PAR DOMINIQUE MEYLAN
Quatre nouveaux députés ont fait leur entrée au Grand Conseil mardi dernier. S’il est rare de voir arriver autant de têtes inconnues simultanément, le taux de rotation du Parlement fribourgeois demeure important. Selon une étude de l’Université de Berne, Fribourg possède le troisième Législatif cantonal le plus volatile après Genève et le Jura. Entre 1990 et 2012, le taux de rotation s’est élevé à 61% en moyenne.
Ce résultat inclut les départs en cours de route et le renouvellement aux élections. Malgré cela, la secrétaire générale du Grand Conseil, Mireille Hayoz, s’étonne de ces chiffres. «Je n’ai pas l’impression qu’il y a eu un grand changement ces dernières années.»
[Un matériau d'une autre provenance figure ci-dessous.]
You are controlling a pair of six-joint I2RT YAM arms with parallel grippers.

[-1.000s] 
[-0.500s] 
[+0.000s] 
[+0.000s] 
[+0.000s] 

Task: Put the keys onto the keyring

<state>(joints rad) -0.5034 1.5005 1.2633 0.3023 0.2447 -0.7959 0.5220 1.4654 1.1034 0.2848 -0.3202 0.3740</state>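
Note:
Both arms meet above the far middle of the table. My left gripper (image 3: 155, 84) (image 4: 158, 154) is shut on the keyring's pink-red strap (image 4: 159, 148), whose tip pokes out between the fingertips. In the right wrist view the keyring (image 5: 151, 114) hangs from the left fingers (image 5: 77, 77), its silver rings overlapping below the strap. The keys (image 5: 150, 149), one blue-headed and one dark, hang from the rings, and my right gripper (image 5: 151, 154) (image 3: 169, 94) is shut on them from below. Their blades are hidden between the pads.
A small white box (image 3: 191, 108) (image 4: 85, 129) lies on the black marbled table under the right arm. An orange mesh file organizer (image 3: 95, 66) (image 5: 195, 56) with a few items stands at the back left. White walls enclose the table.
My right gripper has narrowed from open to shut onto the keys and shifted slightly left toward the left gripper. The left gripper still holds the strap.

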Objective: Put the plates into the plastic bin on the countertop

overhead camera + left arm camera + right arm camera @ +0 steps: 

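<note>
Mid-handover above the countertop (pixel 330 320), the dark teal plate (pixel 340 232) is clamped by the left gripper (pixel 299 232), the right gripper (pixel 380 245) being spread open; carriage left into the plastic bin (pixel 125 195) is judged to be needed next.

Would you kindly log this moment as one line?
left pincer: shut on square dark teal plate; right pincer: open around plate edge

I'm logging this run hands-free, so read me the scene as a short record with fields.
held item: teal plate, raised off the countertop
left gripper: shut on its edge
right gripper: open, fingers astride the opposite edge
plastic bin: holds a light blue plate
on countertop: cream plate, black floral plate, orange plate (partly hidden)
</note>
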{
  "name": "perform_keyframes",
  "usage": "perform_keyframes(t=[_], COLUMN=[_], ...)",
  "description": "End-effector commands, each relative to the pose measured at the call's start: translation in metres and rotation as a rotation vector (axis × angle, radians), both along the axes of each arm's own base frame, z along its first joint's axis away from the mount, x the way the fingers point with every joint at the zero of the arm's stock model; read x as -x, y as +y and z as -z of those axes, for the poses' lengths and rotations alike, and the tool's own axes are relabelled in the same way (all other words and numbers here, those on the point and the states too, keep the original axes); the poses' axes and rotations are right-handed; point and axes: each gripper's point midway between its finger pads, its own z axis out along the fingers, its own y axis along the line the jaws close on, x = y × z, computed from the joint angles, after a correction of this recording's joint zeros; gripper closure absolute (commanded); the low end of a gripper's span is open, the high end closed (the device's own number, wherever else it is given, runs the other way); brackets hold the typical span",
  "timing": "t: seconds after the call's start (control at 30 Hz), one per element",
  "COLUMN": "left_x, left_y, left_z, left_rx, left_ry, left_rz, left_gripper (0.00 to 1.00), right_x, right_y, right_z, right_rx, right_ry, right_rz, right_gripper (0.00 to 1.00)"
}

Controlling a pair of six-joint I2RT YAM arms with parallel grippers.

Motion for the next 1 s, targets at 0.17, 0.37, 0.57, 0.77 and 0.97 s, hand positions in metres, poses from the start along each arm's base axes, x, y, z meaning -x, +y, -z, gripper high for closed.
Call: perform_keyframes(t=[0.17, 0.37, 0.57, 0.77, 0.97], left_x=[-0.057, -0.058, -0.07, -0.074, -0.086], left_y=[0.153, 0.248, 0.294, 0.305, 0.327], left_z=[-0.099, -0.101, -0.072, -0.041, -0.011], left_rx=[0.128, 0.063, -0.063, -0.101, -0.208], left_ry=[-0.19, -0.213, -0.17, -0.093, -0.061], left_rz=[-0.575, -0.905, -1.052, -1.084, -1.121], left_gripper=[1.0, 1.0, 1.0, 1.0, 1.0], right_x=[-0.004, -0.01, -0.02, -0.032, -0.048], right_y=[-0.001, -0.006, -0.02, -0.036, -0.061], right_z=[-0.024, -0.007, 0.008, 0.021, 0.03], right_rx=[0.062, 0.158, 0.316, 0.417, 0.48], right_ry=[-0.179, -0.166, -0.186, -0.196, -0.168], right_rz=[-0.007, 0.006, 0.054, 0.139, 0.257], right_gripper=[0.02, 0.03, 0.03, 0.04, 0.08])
Depuis début 2012, dix-huit parlementaires ont quitté leurs fonctions, sans compter Marie Garnier, Christine Bulliard-Marbach et Valérie Piller Carrard qui ont immédiatement cédé leur place après leur accession au Conseil d’Etat ou au Conseil national. Les démissions sont autant le fait de la gauche que de la droite. A l’exception des femmes élues à d’autres fonctions, ce sont uniquement des hommes qui sont concernés. Cela a contribué à rendre le Grand Conseil un peu plus féminin.
Le temps et la santé
Les raisons professionnelles et les soucis de santé constituent les motifs les plus fréquemment invoqués. La multiplication des départs à moins de deux ans des élections suggère également des raisons stratégiques. Quelques cas se distinguent: le socialiste Urs Affolter est décédé en août 2013. Le démocrate-chrétien André Ackermann a claqué la porte du Grand Conseil sur fond de dissensions.
Pierre Mauron, chef du groupe socialiste au Grand Conseil, voit ce taux de rotation d’un bon œil: «C’est dans la logique même du système.» Les nouveaux députés amènent des idées et de l’énergie. Une bonne chose pour le parti, selon le président du groupe PDC-PBD Albert Lambelet, «même si un nouveau député a besoin de six à neuf mois pour se mettre en route». Les formations apportent un grand soin à l’encadrement des apprentis députés. «C’est plus facile d’intégrer une personne nouvelle, plutôt que dix simultanément», note encore Pierre Mauron.
Pour Markus Ith, président du groupe PLR, le renouvellement en cours de législature est à double tranchant: «Pour une personne nouvelle, ce n’est pas évident de se faire immédiatement un nom.» Aucune assurance donc d’être réélue facilement.
Le chef du groupe UDC Emanuel Waeber juge ce taux de rotation éminemment négatif: «Il manque une continuité.» Ce tournus péjorerait le travail des commissions. Et le Grand Conseil perdrait un peu de poids face au Conseil d’Etat, à chaque démission d’un ténor.
Rémunération en question
La charge de travail d’un député correspond à un emploi entre 10% et 20%. Certaines commissions peuvent être particulièrement chronophages. Pour Pierre Mauron, il faudrait jouer sur la rémunération afin de rendre la fonction attractive. «Moins un député est payé, moins il peut adapter son temps de travail.»
A droite, parler d’augmentation semble tabou, d’autant qu’en moyenne romande, les Fribourgeois ne sont pas mal lotis. «Je ne crois pas qu’on résout le problème ainsi, estime Albert Lambelet. Peut-être qu’il y a une réflexion à faire sur les commissions permanentes.» Pour Emanuel Waeber, il faudrait plutôt revoir la durée de la législature: «Cinq ans, c’est très long.»
Alors que le premier des viennent-ensuite est appelé à remplacer le député sortant, il arrive que la manœuvre soit plus compliquée. Ainsi la libérale-radicale Isabelle Portmann, qui a remplacé Fritz Burkhalter ce mois-ci au Grand Conseil, avait terminé à la huitième place de sa liste, tout comme le chrétien-social Silvio Serena qui a pris la succession de Bruno Fasel.
Pour Markus Ith, le cas d’Isabelle Portmann constitue une exception, qui ne dénote pas d’un désintérêt pour la fonction. «Les élections ont eu lieu en 2011. Les situations personnelles peuvent changer. Il n’est pas sûr que les candidats d’hier aient envie de se représenter en 2016.»
Sur l’important taux de fluctuation fribourgeois, personne ne semble avoir une explication. Selon l’étude bernoise, la volatilité des Romands pourrait s’expliquer par le prestige accordé à la fonction de parlementaire, qui induirait une forte concurrence.